*** Data supplied Section Begins ***

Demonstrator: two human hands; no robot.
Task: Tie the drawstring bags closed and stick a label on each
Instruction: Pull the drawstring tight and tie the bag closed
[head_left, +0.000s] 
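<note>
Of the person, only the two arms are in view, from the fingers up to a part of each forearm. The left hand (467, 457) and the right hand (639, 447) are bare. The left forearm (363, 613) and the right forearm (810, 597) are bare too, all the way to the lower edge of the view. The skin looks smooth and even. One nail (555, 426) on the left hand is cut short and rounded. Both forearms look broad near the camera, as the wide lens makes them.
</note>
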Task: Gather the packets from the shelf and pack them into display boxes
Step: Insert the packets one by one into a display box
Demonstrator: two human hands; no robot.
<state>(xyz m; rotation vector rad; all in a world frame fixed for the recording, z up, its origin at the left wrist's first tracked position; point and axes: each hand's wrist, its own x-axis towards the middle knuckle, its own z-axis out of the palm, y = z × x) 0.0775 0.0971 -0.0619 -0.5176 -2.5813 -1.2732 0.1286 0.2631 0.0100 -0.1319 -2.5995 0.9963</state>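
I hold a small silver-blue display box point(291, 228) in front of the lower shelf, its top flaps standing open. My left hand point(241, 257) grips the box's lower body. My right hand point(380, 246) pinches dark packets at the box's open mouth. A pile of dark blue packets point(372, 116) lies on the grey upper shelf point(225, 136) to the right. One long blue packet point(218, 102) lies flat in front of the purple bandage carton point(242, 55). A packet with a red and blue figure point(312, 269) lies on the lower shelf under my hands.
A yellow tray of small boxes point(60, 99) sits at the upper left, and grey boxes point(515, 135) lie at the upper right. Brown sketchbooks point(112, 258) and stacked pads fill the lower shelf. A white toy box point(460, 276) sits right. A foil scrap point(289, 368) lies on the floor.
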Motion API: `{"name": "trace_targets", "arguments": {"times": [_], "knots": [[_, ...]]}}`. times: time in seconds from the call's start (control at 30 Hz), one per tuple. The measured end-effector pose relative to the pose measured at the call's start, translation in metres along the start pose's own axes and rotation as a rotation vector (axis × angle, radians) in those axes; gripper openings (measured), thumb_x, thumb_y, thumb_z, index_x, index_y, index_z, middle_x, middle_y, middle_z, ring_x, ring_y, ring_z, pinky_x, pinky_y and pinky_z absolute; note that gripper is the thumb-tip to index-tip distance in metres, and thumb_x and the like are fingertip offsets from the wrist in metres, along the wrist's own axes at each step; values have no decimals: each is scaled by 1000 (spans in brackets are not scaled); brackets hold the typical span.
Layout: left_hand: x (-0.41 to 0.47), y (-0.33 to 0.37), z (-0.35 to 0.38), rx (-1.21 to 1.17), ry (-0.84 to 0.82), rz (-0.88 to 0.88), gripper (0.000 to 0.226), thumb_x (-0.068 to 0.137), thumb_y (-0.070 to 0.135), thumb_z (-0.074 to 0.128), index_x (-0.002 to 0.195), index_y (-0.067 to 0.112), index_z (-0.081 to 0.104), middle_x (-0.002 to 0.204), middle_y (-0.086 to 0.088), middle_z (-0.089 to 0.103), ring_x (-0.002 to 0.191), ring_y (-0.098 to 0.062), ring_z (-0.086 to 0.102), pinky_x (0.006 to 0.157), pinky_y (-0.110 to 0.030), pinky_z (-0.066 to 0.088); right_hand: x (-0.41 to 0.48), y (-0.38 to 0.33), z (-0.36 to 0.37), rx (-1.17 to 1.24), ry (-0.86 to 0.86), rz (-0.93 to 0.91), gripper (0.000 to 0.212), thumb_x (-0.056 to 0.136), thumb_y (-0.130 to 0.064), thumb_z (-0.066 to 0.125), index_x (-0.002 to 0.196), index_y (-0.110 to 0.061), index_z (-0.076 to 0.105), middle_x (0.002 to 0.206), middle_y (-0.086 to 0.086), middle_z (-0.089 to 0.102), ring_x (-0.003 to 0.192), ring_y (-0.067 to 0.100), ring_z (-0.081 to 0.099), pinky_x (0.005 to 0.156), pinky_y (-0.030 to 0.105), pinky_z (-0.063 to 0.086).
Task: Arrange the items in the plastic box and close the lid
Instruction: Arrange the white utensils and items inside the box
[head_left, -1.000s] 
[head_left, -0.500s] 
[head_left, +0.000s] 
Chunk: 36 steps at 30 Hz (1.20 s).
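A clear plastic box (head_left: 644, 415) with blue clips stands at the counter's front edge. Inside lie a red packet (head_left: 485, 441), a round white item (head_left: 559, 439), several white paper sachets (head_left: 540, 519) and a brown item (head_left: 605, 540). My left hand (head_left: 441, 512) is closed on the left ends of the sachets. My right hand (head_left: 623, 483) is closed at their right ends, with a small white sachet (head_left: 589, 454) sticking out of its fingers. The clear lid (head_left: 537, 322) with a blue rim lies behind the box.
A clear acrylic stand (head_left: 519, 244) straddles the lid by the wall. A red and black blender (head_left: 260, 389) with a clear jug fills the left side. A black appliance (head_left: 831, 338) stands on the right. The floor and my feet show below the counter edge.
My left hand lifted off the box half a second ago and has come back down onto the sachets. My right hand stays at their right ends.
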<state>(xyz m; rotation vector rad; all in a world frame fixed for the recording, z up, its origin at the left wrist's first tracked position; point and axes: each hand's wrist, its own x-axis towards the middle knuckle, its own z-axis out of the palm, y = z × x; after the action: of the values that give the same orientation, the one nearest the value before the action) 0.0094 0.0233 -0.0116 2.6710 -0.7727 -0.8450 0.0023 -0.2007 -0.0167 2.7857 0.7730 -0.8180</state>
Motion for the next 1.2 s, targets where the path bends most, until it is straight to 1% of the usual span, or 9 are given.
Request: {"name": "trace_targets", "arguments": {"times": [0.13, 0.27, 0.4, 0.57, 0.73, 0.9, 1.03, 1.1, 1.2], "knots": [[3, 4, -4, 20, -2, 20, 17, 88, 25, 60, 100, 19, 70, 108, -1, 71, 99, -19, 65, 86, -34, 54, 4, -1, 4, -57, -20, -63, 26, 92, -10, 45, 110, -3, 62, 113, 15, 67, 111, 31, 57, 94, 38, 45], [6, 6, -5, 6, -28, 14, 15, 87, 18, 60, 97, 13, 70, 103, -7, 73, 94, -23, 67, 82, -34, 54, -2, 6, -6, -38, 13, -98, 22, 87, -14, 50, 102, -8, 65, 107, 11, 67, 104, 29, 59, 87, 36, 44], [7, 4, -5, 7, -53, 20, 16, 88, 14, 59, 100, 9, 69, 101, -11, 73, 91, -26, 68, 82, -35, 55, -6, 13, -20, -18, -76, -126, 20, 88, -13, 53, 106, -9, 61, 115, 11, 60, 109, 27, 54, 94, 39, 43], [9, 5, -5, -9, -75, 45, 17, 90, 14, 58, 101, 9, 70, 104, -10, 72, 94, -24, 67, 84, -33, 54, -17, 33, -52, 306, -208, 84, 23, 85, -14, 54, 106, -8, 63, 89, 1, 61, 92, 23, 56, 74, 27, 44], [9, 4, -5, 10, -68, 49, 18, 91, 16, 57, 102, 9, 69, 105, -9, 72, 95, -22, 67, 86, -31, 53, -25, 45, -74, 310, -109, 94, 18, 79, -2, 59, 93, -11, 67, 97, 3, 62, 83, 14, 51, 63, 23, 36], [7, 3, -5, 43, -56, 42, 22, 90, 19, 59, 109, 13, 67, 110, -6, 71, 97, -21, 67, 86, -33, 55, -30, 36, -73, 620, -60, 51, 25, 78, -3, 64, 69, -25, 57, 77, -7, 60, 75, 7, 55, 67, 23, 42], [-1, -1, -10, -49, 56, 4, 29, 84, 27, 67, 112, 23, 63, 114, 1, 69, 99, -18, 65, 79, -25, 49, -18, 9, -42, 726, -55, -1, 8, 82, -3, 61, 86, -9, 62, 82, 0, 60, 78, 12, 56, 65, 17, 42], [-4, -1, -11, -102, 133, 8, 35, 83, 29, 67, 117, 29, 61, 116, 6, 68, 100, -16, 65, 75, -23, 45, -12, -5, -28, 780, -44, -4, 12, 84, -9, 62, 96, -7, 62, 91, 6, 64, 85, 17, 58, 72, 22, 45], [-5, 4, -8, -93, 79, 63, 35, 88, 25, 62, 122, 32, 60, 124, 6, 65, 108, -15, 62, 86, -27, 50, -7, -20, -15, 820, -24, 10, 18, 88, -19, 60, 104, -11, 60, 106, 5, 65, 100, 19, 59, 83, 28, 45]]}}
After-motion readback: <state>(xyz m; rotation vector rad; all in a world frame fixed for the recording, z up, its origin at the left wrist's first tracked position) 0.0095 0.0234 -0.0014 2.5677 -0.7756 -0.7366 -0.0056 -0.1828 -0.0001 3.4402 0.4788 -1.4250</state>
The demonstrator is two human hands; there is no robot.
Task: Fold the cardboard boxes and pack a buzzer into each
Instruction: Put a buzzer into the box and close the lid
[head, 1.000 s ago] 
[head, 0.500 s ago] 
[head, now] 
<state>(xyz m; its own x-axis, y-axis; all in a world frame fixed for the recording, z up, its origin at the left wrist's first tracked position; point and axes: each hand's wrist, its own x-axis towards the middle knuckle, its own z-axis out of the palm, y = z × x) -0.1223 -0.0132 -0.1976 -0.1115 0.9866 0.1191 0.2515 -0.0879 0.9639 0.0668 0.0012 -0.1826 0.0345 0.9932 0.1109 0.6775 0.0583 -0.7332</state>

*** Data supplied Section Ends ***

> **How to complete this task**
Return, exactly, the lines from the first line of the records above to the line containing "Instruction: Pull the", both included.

> **Exercise result**
Demonstrator: two human hands; no robot.
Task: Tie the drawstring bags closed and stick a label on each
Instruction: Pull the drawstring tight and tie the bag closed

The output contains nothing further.